A Miami resident in this Business Insider story racked up a $3,200 bill, and ultimately didn’t have coronavirus. An actor got a test that wasn’t even processed — and he was charged $9,000, as detailed in this CBS This Morning piece from our partner Anna Werner, the chief consumer investigative reporter at CBS.

In contrast, at a drivethrough testing facility in New Rochelle, N.Y., close to the epicenter of the crisis, testing is free — but restrictions apply. At a hospital in Detroit, people were being charged at least $250 last week. Other similar stories are circulating — in addition to stories about how to get tested, since the availability of testing is a big problem (see our blog post here about whether you should get tested, and how to do it — it’s complicated).

Many states have said that coronavirus testing would be free, but that doesn’t seem to be consistently true. Also, the CARES act passed by Congress mandates that all private insurance plans cover COVID-19 treatments and tests, and vaccine when it is available.
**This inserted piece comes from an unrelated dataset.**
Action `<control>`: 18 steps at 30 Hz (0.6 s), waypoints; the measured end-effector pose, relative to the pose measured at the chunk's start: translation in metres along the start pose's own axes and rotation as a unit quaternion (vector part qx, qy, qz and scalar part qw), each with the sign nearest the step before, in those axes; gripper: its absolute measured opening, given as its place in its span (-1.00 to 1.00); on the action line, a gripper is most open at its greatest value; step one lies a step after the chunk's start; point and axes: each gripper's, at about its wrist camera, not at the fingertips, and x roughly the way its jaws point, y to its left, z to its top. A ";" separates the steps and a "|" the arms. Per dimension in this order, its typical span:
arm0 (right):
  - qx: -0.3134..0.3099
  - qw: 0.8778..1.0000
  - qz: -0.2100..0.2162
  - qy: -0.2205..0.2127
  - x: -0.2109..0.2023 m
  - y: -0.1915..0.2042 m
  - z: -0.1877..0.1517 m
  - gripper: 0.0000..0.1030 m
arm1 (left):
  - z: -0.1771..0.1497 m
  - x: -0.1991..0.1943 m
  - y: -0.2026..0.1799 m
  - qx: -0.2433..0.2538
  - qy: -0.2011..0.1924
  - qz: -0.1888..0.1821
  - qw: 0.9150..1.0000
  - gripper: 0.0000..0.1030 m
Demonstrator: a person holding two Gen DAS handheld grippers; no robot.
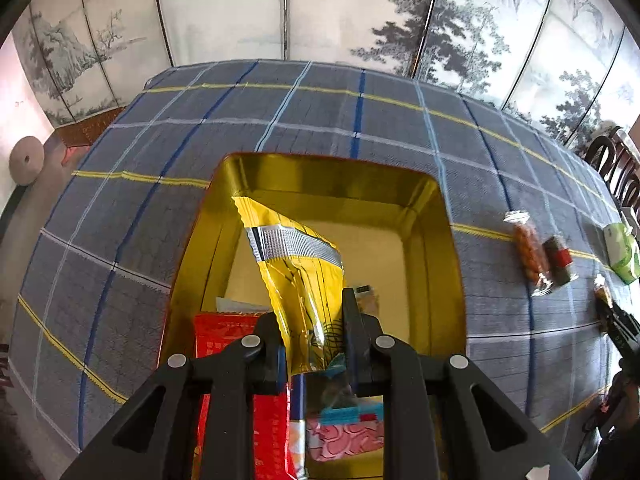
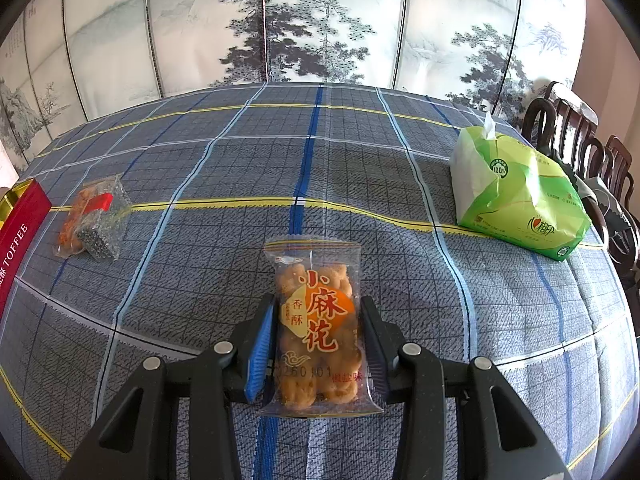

But of course that is complicated by your insurance coverage — treatment is covered, but only at in-network hospitals and subject to your deductible?

For details, this article by the National Law Review explores the finer points, and this article also amplifies on some of the legislation.

“Providers are required to post the cash price for COVID-19 tests on the provider’s public website; noncompliant providers may be subject to civil monetary penalties of up to $300 per day,” the National Law Review notes.

Do you have something we need to know about this? Email us at or put your test info into our handy form. 

On Friday, March 20, the New York City Health Department issued a statement saying that — despite a new availability of tests — people should not get tested. “Outpatient testing must not be encouraged, promoted or advertised,” the Health Department said in an advisory.

The New York Times reported: “Facilities were asked to ‘immediately stop testing non-hospitalized patients’ for the virus unless medically necessary. City officials said they were worried the testing centers were drawing sick people out from isolation in their homes. To perform each test, health care workers must use fresh protective gear, including masks, which are already in short supply. The Health Department also discouraged hospitals from testing asymptomatic health care workers, alarming some doctors who believe it could lead to increased transmission within hospitals.”

California also strictly restricted coronavirus testing. In other parts of the country, the situation is less clear.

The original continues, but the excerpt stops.